ECO – ¿Necesitas más?

            La HaFuna negó con la cabeza. Aún así, Eco le entregó dos cuentas azules más.

MÅE – ¡No voy a necesitar tanto!

ECO – Pues lo traes de vuelta. Ya ves tú qué problema.

            Måe, de mala gana, se guardó las cuentas en el bolsillo lateral de su vestido.

MÅE – Gracias.

            Eco hizo un ademán para restarle importancia, y guardó el resto de cuentas en la bolsa.
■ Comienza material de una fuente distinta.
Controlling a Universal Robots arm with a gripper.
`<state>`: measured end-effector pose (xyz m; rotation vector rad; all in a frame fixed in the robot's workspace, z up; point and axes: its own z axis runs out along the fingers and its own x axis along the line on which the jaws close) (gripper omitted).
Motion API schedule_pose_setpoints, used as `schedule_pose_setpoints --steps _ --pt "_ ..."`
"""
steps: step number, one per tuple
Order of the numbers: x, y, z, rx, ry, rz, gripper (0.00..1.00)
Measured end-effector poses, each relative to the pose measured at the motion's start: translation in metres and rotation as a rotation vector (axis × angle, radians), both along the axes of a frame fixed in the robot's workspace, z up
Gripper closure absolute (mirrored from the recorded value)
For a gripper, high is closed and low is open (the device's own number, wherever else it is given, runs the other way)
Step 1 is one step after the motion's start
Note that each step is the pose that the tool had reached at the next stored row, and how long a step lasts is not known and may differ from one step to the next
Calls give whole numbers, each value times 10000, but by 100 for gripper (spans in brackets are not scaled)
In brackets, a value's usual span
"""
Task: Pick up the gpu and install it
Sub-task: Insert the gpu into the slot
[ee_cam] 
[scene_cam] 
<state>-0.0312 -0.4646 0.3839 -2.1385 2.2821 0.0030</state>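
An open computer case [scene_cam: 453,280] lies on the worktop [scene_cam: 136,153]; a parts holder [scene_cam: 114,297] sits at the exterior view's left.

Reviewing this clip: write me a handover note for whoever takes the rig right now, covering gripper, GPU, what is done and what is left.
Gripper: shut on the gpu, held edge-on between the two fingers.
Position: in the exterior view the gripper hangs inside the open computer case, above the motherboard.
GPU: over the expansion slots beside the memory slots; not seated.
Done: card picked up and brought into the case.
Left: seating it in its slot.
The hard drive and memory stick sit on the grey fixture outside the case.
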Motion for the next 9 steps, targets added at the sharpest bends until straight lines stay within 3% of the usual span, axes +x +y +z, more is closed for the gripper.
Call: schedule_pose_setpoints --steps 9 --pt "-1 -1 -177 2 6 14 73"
MÅE – ¿Quieres que traiga algo de Ictaria?

ECO – No hará falta.

            La joven HaFuna se dirigió a la puerta de entrada.

ECO – Ve con cuidado, ¿vale?

            Måe asintió.

ECO – No hagas caso a los extraños, y si te encuentras con un imbécil como ayer… pasa de largo.

MÅE – Así lo haré.

            Eco se quedó a solas con Snï, y con su inestimable ayuda se preparó un té caliente de pétalos secos de moaré. Subió de nuevo al ático y se enfrascó en sus estudios, algo descorazonado por sus escasos avances, pero más que dispuesto a sacar algo en claro.